Mixing major festivals with local jamborees
That certainly won't be an issue on Aug. 23 and 24, when the band takes its unique roadshow to the Norfolk County Fairgrounds in Simcoe, Ont.
The Grammy-nominated outfit launched its Gentlemen of the Road Stopover tour last summer, when it visited seven communities in the United States, United Kingdom and Australia. The tour seeks to meld the usually separate joys of major-league music festivals and locally flavoured community jamborees, specifically in cities typically ignored by the major concert circuit.
This year the festivities will include a Friday night concert headlined by Edward Sharpe and the Magnetic Zeroes followed by an all-day Saturday event headlined by Mumford & Sons, whose sophomore album Babel has reached double platinum certification in Canada. The weekend's lineup includes Vancouver indie-folk songwriter Dan Mangan, orchestral-rock outfit Hey Rosetta from St. John's, N.L., British rockers the Vaccines and New York troubadour Willy Mason.
Mumford & Sons are also organizing a series of smaller events and activities involving community businesses and venues.
"It's going to be fun, man," Mumford enthused. "I would want to go to that show. That's the whole point — we've put on bands that we'd want to see.
"It's a pretty selfish enterprise, really."
Norfolk County has a population just more than 63,000, encompassing a group of southern Ontario communities including Simcoe, Port Dover, Delhi and Langton. The region is a popular tourist destination in the balmy months.
Last year, enthusiastic townspeople in Bristol, Va. decorated store window displays and landmarks with prominent fake moustaches in hirsute tribute to the group. That's the sort of local participation Mumford says he's hoping for. He urges his Canadian hosts to "feel ownership" of the event.
'We've really changed our attitude towards festivals...You get to play in front of crowds that aren't necessarily your own — you know, you get to play in front of an Eminem fan or something, so it's a real opportunity'—Marcus Mumford
The outdoorsy 26-year-old says the band felt the enthusiasm of the locals when a couple members visited the region, and he can't wait to explore more of Canada.
"I remember driving from Toronto to Montreal once and we saw a wolf run across the highway in front of us. I thought, 'Canada's cool. I really want to spend more time in Canada,'" he said with a laugh.
Such warm, fuzzy feelings extend to the Canadian music industry, and Mumford's knowledge of Canuck bands is evident in his decision to snag the well-regarded likes of Mangan and Hey Rosetta.
"We love Canadian music, always have," he said, punctuating his enthusiasm with the first of several liberally deployed F-words.

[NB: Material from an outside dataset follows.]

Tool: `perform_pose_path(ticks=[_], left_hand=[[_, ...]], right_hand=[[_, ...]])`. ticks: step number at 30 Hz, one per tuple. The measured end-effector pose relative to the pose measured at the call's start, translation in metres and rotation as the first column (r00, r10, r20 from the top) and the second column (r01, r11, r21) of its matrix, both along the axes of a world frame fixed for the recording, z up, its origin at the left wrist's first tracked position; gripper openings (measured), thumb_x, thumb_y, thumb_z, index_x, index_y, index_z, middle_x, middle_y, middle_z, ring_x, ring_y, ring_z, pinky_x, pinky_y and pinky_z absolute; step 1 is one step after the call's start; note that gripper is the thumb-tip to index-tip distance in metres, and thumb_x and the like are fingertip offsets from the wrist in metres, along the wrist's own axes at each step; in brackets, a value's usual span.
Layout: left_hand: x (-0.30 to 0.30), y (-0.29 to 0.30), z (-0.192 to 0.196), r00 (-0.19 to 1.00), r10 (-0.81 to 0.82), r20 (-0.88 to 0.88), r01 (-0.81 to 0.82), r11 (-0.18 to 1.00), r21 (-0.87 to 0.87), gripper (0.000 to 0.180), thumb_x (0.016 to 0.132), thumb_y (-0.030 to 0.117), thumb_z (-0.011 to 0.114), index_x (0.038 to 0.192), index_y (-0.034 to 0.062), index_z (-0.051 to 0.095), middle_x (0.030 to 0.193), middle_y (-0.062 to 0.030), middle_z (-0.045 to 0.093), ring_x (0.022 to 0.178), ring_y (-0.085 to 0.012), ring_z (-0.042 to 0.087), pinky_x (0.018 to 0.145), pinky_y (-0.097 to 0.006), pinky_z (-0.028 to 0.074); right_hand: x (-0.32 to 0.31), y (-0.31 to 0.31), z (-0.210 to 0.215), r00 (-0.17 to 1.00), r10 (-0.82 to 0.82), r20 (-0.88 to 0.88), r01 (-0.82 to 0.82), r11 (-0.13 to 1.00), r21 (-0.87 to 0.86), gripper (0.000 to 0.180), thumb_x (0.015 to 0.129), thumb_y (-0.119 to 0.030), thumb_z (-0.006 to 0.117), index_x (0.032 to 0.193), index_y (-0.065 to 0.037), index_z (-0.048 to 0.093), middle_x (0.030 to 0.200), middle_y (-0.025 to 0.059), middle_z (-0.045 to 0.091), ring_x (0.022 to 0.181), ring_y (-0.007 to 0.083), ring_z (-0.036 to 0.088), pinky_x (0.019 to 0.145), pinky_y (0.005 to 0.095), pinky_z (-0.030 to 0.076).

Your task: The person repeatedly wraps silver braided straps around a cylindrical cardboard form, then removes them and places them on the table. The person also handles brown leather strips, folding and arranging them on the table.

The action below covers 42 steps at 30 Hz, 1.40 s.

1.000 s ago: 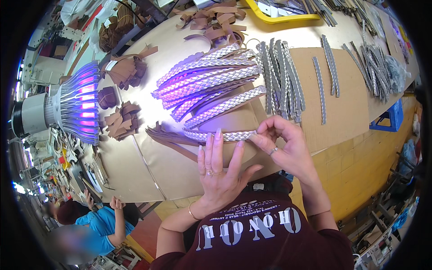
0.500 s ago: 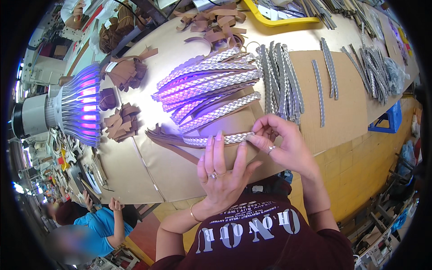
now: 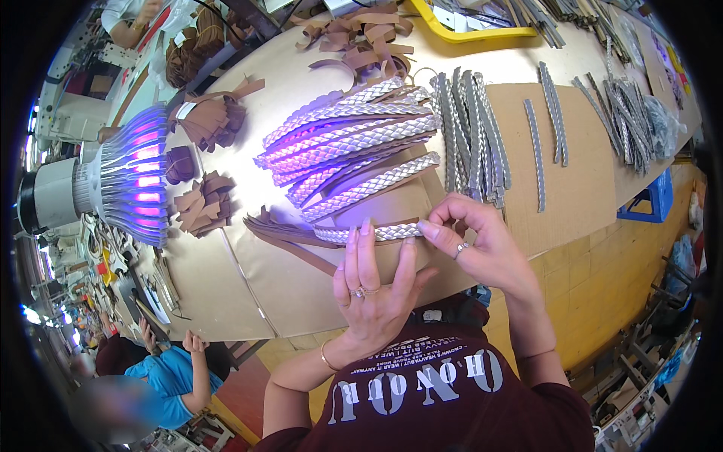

"I was like a nut for Broken Social Scene when I was younger, and Feist is, I think, one of the best songwriters ever. And [that's] not even mentioning Arcade Fire...So of course, yeah, Canada has an incredibly strong music scene."
Mumford & Sons will perform the first of the summer's stopover shows in Lewes, England, in July. And as one might expect from a group planning to spend its summer playing to boisterous outdoor crowds, Mumford says the band has warmed to large-scale musical gatherings over the years.
"We've really changed our attitude towards festivals," he said. "You get to play in front of crowds that aren't necessarily your own — you know, you get to play in front of an Eminem fan or something, so it's a real opportunity.
"At the end of the day," he added, "we just get to put together a lineup of some our favourite bands in the world and watch them, and invite a whole bunch of other people to watch them with us. So yeah, we're pretty excited."